Wednesday, January 31, 2007

All in a Day's News

Tuesday's news was like a review of a year or two of posts here at Dreaming Up Daily. Once again, the Bushites are sending the escalation of U.S. troops into battle in Iraq without enough body armor and other necessary equipment, while (according to this Washington Post story) "The increase would also further degrade the readiness of U.S.-based ground forces, hampering their ability to respond quickly, fully trained and well equipped in the case of other military contingencies around the world and increasing the risk of U.S. casualties, according to Army and Marine Corps leaders." At the same time, a government report questions whether the National Guard has the equipment it needs for emergencies in the U.S.

Update: A Pentagon report shows how dire the situation is for troops now: without the equipment they need.

Where are all those billions and billions of dollars going, you might well ask. Jeremy Scahill has this answer:

Already, private contractors constitute the second-largest "force" in Iraq. At last count, there were about 100,000 contractors in Iraq, of which 48,000 work as private soldiers, according to a Government Accountability Office report. These soldiers have operated with almost no oversight or effective legal constraints and are an undeclared expansion of the scope of the occupation. Many of these contractors make up to $1,000 a day, far more than active-duty soldiers.
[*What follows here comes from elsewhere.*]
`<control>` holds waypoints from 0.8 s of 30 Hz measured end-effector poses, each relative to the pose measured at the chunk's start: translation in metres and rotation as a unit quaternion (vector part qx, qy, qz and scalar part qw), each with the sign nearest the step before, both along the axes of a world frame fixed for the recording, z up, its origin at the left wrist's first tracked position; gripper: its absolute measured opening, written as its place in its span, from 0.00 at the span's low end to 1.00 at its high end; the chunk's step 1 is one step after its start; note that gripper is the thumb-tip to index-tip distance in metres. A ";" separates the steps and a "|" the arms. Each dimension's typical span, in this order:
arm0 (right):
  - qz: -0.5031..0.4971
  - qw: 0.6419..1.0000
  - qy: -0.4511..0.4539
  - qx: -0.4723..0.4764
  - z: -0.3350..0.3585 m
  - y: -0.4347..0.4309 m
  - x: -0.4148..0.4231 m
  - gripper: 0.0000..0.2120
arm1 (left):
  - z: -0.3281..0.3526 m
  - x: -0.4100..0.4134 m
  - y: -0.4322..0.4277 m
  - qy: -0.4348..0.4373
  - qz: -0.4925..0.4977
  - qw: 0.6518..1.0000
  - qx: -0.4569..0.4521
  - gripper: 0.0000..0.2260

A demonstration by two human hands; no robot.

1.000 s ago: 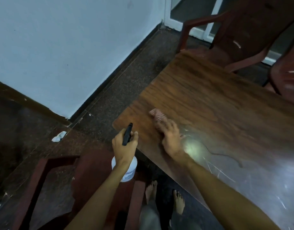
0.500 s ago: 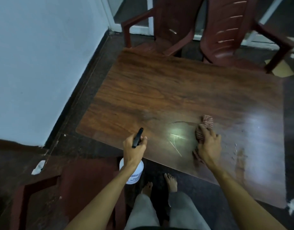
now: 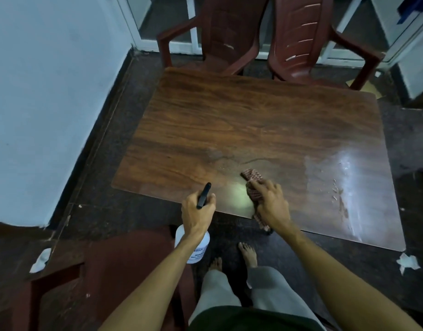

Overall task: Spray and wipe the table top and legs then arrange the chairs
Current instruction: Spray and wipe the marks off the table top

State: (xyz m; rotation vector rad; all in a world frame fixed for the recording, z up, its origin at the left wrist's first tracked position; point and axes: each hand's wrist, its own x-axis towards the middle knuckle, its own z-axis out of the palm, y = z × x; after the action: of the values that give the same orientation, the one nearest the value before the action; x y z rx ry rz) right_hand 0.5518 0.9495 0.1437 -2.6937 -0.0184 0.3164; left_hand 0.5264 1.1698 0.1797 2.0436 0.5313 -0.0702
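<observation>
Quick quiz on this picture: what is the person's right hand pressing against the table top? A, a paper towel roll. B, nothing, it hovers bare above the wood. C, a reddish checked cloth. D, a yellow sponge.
C: the right hand lies on a reddish checked cloth near the front edge of the table, while the left hand holds the spray bottle in front of the table's edge.

- My left hand (image 3: 198,214) holds the spray bottle (image 3: 193,244) just off the table's (image 3: 253,120) near edge.
- Right of it, my right hand (image 3: 272,206) presses the cloth (image 3: 253,185) onto the tabletop near that edge.
- Two chairs (image 3: 299,37) stand side by side behind the table.
- A third chair (image 3: 124,256) sits before it, to my left.
</observation>
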 end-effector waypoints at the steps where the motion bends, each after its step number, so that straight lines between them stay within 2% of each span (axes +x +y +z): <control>1: -0.055 0.998 -0.004 0.008 -0.001 0.003 0.002 0.36 | -0.001 -0.002 0.009 -0.003 0.008 1.000 -0.002 0.18; 3: -0.150 0.989 -0.003 -0.004 -0.002 0.013 0.007 0.35 | -0.002 -0.006 0.024 -0.008 0.026 1.000 -0.001 0.13; 4: -0.149 0.989 -0.004 -0.013 -0.001 0.029 0.009 0.36 | -0.002 -0.008 0.032 -0.014 0.038 0.999 -0.002 0.11; 5: -0.108 0.994 -0.009 -0.008 0.000 0.052 0.010 0.38 | -0.002 -0.010 0.039 -0.021 0.050 0.999 0.002 0.11; 7: 0.042 0.999 -0.021 0.015 -0.002 0.104 0.006 0.42 | -0.003 -0.013 0.049 -0.033 0.063 0.997 0.016 0.11; 9: 0.165 0.986 -0.022 0.012 -0.011 0.136 0.002 0.43 | -0.003 -0.016 0.059 -0.036 0.070 0.997 0.025 0.11; 10: 0.179 0.983 -0.025 0.017 -0.012 0.139 0.004 0.42 | -0.001 -0.016 0.064 -0.038 0.073 0.996 0.029 0.11; 14: 0.025 0.999 -0.025 0.012 -0.013 0.122 0.026 0.40 | -0.002 -0.016 0.080 -0.043 0.094 0.994 0.038 0.14; 15: 0.031 0.999 -0.024 0.001 -0.011 0.130 0.029 0.40 | -0.002 -0.016 0.081 -0.044 0.097 0.994 0.040 0.14; 19: 0.239 0.970 -0.035 0.007 -0.006 0.182 0.017 0.43 | -0.005 -0.018 0.085 -0.038 0.088 0.994 0.051 0.10; 20: 0.252 0.967 -0.038 0.009 -0.010 0.180 0.013 0.43 | -0.004 -0.018 0.084 -0.037 0.084 0.994 0.052 0.09; 22: 0.194 0.979 -0.062 0.021 -0.014 0.150 0.010 0.43 | -0.002 -0.018 0.081 -0.040 0.080 0.995 0.047 0.10; 24: 0.075 0.994 -0.073 0.008 -0.020 0.095 0.006 0.40 | 0.000 -0.016 0.074 -0.041 0.069 0.996 0.034 0.11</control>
State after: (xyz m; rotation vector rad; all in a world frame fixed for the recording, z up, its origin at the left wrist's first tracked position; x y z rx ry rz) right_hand 0.5581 1.0449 0.1237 -2.6991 -0.2679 0.1615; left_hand 0.5105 1.2435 0.1799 2.0594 0.6299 0.1155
What's more, these forces are politically expedient, as contractor deaths go uncounted in the official toll.

Bush's mercenary army (and his several attempts to use it in US emergencies, such as New Orleans) has been mentioned here more than once; it's getting wider press now because the helicopter shot down in Iraq the other day belonged to Blackwater, the major mercenary company.

Meanwhile, at the Scooter Libby trial, a parade of testimony, much of it from within the Bush administration, reaffirms that VP Cheney did request the CIA to send someone to investigate the rumor that Iraq was buying nuclear material from Niger, that when the conclusion of that investigation (by Joseph Wilson) contradicted what Cheney wanted to hear and what Bush claimed was true in order to justify invading Iraq, Cheney and Libby blamed the CIA and specifically Valerie Plame, a covert CIA agent and Wilson's wife. And that Libby lied about how he learned of Plame, which was from Cheney.

Both the House and Senate have begun committee hearings on the Climate Crisis. While the Senate looks into the matter itself, the House Oversight Committee heard testimony about how relentlessly the Bushites attempted to suppress climate science. Nearly half of climate scientists surveyed personally experienced attempts to interfere or suppress even the mention of global warming, while half of them felt the interference was so severe that they resigned.

This confirmation of previous stories about this political and dictatorial abuse received new relevance with the revelation by the New York Times that Bush has issued an executive order requiring that all government agencies have a political appointee--appointed by the President--to supervise regulatory rules. In the most political of all administrations, this is yet another bald attempt to control health, safety and environmental regulations of industries, and thwart the will of Congress in the regulations they pass. So soon, not only will "global warming" be banished from official Newspeak, but also such bothersome words and concepts as "pollutant," "health hazard" and "dangerous."